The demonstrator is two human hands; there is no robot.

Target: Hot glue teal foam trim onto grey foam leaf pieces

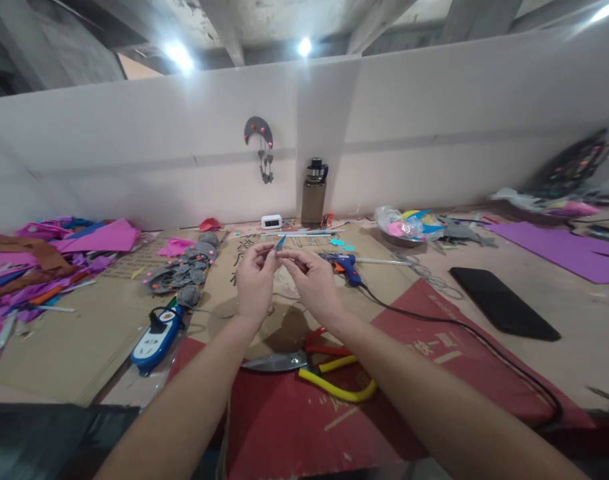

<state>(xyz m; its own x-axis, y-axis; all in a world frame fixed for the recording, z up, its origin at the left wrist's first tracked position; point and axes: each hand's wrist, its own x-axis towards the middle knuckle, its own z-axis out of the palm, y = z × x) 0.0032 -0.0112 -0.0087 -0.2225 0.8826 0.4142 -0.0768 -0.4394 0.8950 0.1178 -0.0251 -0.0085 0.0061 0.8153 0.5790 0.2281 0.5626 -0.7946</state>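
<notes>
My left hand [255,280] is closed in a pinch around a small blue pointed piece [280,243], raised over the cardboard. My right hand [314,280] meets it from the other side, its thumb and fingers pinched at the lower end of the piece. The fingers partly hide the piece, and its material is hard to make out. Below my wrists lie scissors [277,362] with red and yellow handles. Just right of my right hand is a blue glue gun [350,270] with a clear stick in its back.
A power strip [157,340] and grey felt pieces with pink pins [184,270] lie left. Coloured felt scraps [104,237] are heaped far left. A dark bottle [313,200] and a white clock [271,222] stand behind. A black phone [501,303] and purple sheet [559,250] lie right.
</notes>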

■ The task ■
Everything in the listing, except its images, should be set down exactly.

■ Response ■
The demonstrator is two human hands; there is no robot.

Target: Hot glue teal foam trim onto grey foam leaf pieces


<state>(xyz m; its own x-axis, y-axis; all in a world frame fixed for the recording, z up, its origin at the left wrist's first tracked position; point and axes: each hand's wrist, its own x-axis towards the middle knuckle, its own z-axis out of the palm, y = z × x) 0.0032 -0.0112 -0.0087 -0.2225 0.8826 0.4142 -0.0768 -0.4394 0.8950 0.1178 -0.0251 -0.0085 0.0061 0.8153 0.5790 0.2281 0.5626 -0.7946</state>
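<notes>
My left hand [255,280] is closed in a pinch around a small blue pointed piece [280,243], raised over the cardboard. My right hand [314,280] meets it from the other side, its thumb and fingers pinched at the lower end of the piece. The fingers partly hide the piece, and its material is hard to make out. Below my wrists lie scissors [277,362] with red and yellow handles. Just right of my right hand is a blue glue gun [350,270] with a clear stick in its back.
A power strip [157,340] and grey felt pieces with pink pins [184,270] lie left. Coloured felt scraps [104,237] are heaped far left. A dark bottle [313,200] and a white clock [271,222] stand behind. A black phone [501,303] and purple sheet [559,250] lie right.
</notes>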

That completes the exercise.